Christmas Tree Made From 70 SCSI Hard Drives
Trigger writes "At our work we were decomissioning six old HP/Compaq servers to clear up space for new servers and, naturally, each server had a fairly large raid array.
Instead of formatting every hard drive (would have taken weeks performing a DoD level wipe) and disposing them all together with the servers, I decided to disassemble the hard drives and recycle them into something neat.
With a lot (a lot) of patience, I made this shiny Xmas tree.
In total there are around 70 old SCSI hard drives, between 9gb and 18gb in size each. They were nice and chunky, oldschool style. There were quite a few different hard drive models, which is good because they each had different bits which I could use. The Xmas tree is made with parts from hard drives only except for one nut which I had to purchase for $0.39." It's good to see that this guy has plenty to do at work.
How did we go from DOD erasure to removing the platters to make a tree? The data could still be recovered in its current tree state!
insert inflammatory comment here!
TFA shows a "tree" made of disk platters -- all shiny silver, no green. What's with the generic green xmas tree pic in the summary? Is that one of those "category" images?

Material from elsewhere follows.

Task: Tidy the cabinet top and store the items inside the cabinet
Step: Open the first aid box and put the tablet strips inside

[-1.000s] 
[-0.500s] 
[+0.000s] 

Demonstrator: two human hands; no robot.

Prov 9:8 Do not rebuke mockers or they will hate you; rebuke the wise and they will love you.
So you build something vaguely cone-shaped and because it's December, it gains +1 Christmassy? I mean, it's a bunch of platters stacked onto each other. I actually think it's pretty cool (especially the bottom part - gotta love the semi-chaotic shinyness. Not so much a fan of the top or the fact that it isn't exactly straight), but I wouldn't call it a Christmas tree.
;)
In fact, if you scrape the Christmas idea, redesign the top and add more blue LEDs into the thing, you could just end up with a nifty piece of art that's for life, not just for Chrstmas
Actually, most autistic kids stack things very neatly and precisely. So no need to further heap insults on autistic children by comparing them to this guy.
"Fortunately, I'm adhering to a very strict drug regimen to keep my mind limber..."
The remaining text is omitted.